Il commento di Cristina e Fernando
Nel Vangelo di oggi c’è Gesù nella barca con i discepoli. La barca rappresenta la Chiesa, dove noi cristiani ci raduniamo insieme a Gesù. Quella barca, però, rappresenta anche la vita dove Gesù ha scelto di essere presente come in quella dei discepoli.
In quella barca, però, attraverso il mare in tempesta spesso viviamo momenti difficili. Gesù, in quei momenti, è lì, vicino a pochi passi. Invece, a noi non interessa che sia vicino, ma vorremmo che agissse per noi, che ci aiutasse in mezzo alla tempesta. Vederlo dormire e non intervenire, per noi, come per i discepoli, è motivo di scandalo. Così i discepoli lo svegliano. Egli, subito, calma il mare, poi chiede ai discepoli perché sono impauriti e constata che non c’è fede. Infatti da tutto ciò si nota che vogliamo un Dio che intervenga per risolvere i problemi, ciò significa che la nostra fede diminuisce.

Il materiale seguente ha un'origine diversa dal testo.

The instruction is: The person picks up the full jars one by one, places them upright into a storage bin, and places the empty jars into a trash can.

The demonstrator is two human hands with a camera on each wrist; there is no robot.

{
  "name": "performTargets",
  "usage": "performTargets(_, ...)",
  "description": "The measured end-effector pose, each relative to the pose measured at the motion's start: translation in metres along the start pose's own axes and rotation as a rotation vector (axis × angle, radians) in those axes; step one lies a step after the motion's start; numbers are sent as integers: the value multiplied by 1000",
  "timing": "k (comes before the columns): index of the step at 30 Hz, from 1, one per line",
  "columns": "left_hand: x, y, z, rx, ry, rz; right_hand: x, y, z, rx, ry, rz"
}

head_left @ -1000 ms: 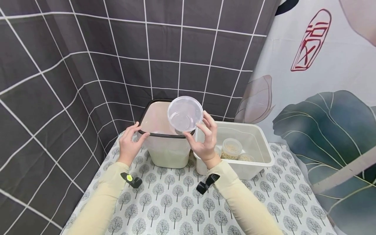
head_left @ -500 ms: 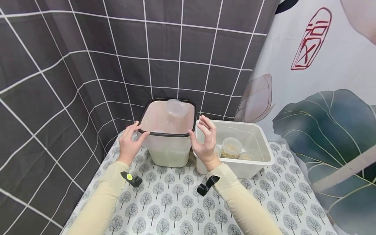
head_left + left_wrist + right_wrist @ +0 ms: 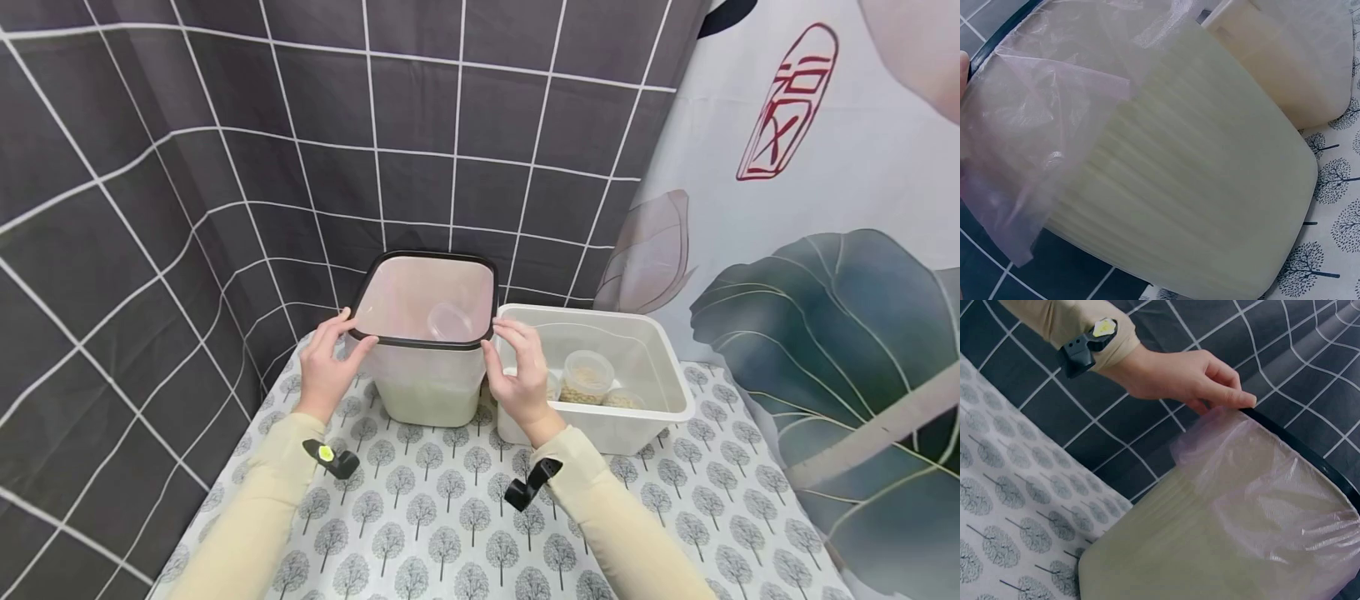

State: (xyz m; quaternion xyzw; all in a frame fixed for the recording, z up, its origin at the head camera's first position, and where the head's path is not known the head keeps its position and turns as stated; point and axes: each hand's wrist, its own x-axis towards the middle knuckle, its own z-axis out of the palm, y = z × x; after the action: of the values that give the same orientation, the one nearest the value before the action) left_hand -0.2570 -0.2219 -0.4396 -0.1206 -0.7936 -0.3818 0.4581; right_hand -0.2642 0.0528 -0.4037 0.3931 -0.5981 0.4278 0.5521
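A pale trash bin [image 3: 431, 392] with a black rim and a thin pinkish plastic liner [image 3: 1260, 481] stands before the tiled curtain. My left hand [image 3: 324, 367] pinches the rim at the front left corner; the right wrist view shows its thumb over the edge. At the front right corner, my right hand [image 3: 521, 375] has thumb and fingertips on the rim. Inside the bin, low against the liner, shows a clear round plastic tub [image 3: 450, 321]. In the left wrist view, the liner's loose edge [image 3: 1016, 206] hangs over the bin's outside.
Right beside the bin is a white rectangular basin [image 3: 660, 358] holding several clear tubs [image 3: 587, 377] with beige contents. All stand on a tree-print tablecloth [image 3: 442, 533]. A dark curtain with a white grid [image 3: 420, 100] rises behind.
My right hand has let go of the clear plastic tub, which has dropped into the bin. That hand has then come to the bin's right rim; the left hand has stayed put.
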Motion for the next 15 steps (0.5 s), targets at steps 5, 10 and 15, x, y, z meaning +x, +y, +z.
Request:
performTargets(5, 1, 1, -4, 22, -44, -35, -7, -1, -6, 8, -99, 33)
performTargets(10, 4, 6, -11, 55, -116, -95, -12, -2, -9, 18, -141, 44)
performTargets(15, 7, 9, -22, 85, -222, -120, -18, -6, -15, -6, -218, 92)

Infine si chiedono chi è Gesù; Marco ci obbliga a guardarci dentro. Gesù non entra in nessun schema, Lui è il più grande. Noi l’accettiamo così com’è perché l’amore apre la nostra mente e il cuore ad accoglierlo con tutti i nostri limiti.
Riflettendo su questo passo del Vangelo, rivedo noi famiglie adottive. Tutto il nostro percorso di vita è stato come una barca in mezzo al mare. In molti momenti, anche noi abbiamo gridato: “Gesù, svegliati e aiutaci” perché volevamo un Risolutore, Qualcuno che facesse calmare la tempesta (la sterilità) e tutto si potesse risolvere. Dopo, guardando e ascoltando il suo nome abbiamo compreso che la fede in Lui ci poteva aiutare.
Nel momento in cui abbiamo detto il nostro sì nell’accoglienza abbiamo dimostrato di avere fede. Abbiamo accolto i nostri figli e iniziato così un nuovo cammino in un mare che non è sempre calmo. Seguiamo il loro crescere, i loro dubbi, le loro incertezze, però, quando pensiamo di non farcela e vorremmo gridare ilSuo nome, affinché ci aiuti, solo invocandolo iniziamo ad affidarci a Lui ed è in quel momento che Lui interviene salvandoci dall’incredulità e donandoci quell’Amore unico che guarisce tutte le ferite.
All’orizzonte, remando con i nostri figli sulla barca della vita possiamo vedere un sole che sorge e un mare calmo che ci spinge alla Serenità, quella vera che solo Dio può donare.